What the task requires
Would you please return the lines of the entries below starting at the line that has "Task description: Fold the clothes" and ending at the line that has "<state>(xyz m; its", both included, exactly as they are?

[[ The input, beginning ]]

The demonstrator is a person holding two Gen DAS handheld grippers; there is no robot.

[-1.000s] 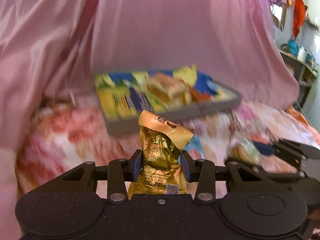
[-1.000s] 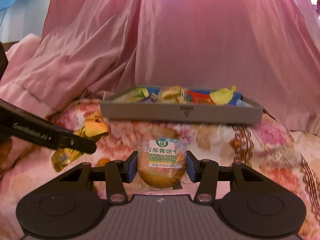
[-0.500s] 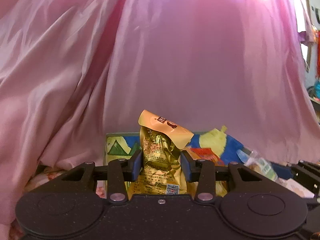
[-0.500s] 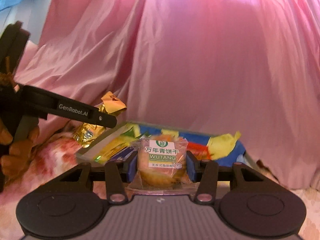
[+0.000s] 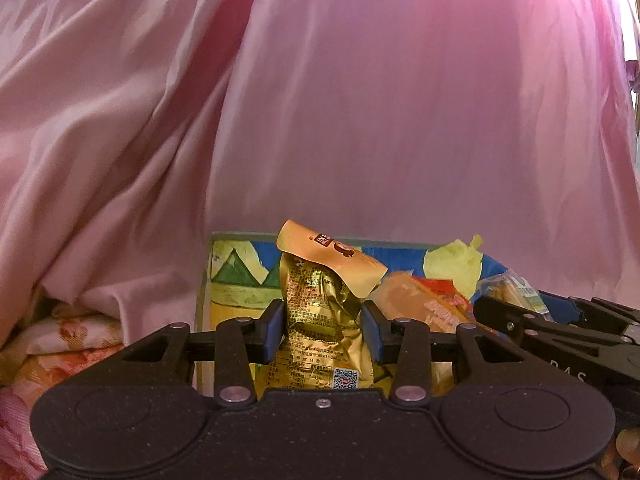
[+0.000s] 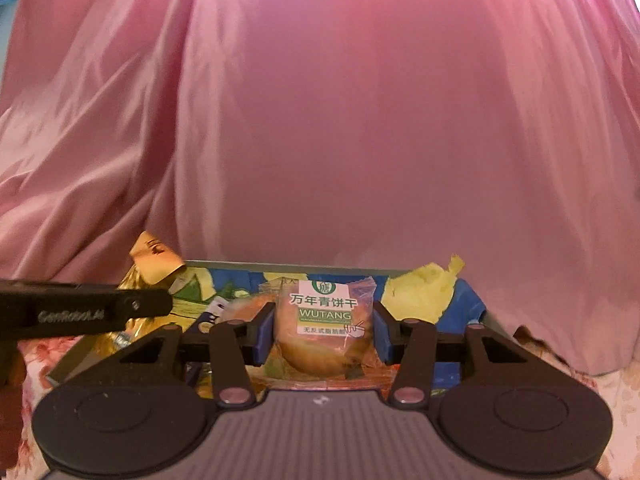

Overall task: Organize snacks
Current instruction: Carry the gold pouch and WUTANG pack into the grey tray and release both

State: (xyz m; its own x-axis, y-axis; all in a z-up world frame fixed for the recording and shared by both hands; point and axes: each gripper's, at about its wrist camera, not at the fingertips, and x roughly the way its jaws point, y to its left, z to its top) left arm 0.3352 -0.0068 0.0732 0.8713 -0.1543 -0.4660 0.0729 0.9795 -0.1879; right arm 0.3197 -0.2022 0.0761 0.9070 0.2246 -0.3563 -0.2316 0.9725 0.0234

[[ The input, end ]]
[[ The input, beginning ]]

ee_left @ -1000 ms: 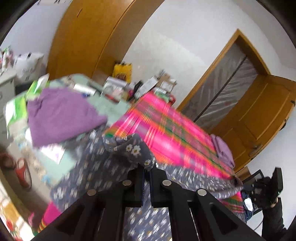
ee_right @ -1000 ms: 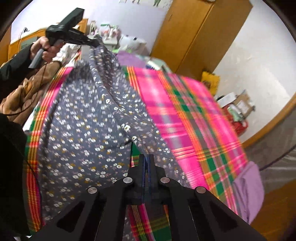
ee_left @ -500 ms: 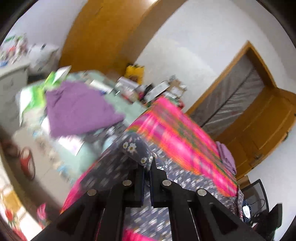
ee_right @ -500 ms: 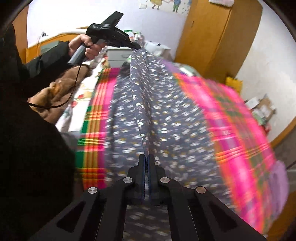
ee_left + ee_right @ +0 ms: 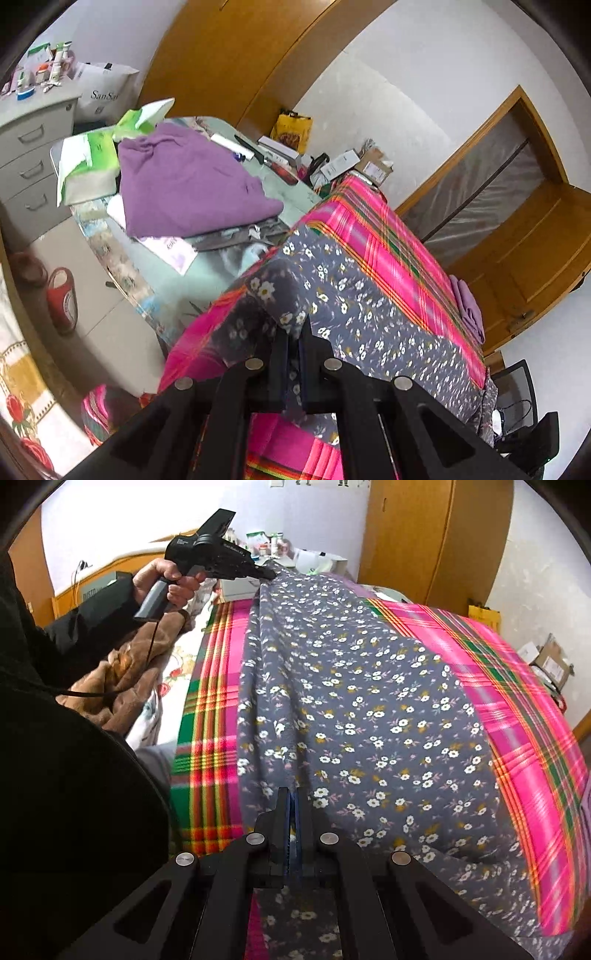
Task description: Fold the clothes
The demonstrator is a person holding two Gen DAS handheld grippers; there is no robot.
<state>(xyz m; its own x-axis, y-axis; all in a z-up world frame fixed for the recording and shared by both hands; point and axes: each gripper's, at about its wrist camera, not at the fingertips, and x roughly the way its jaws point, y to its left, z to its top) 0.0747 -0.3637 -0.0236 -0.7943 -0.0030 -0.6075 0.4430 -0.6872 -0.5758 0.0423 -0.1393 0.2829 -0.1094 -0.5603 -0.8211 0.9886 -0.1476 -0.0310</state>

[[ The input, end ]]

Task result
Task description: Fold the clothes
The demonstrator is a person holding two Gen DAS handheld grippers; there is no robot.
<state>(xyz m; its own x-axis, y-axis; all in a z-up world frame fixed for the recording and shared by both hands; point and axes: each gripper's, at about its wrist camera, not at the fingertips, and x roughly the way its jaws point, y to its left, z to its top) 0.0747 -0.3637 -0.0236 -0.7943 -0.0030 -0.6075 0.4430 -0.6872 -0.5758 0.0423 -0.1393 0.2829 -0.1094 -0.5603 -0.8211 0.9886 -0.1476 -0.0310</state>

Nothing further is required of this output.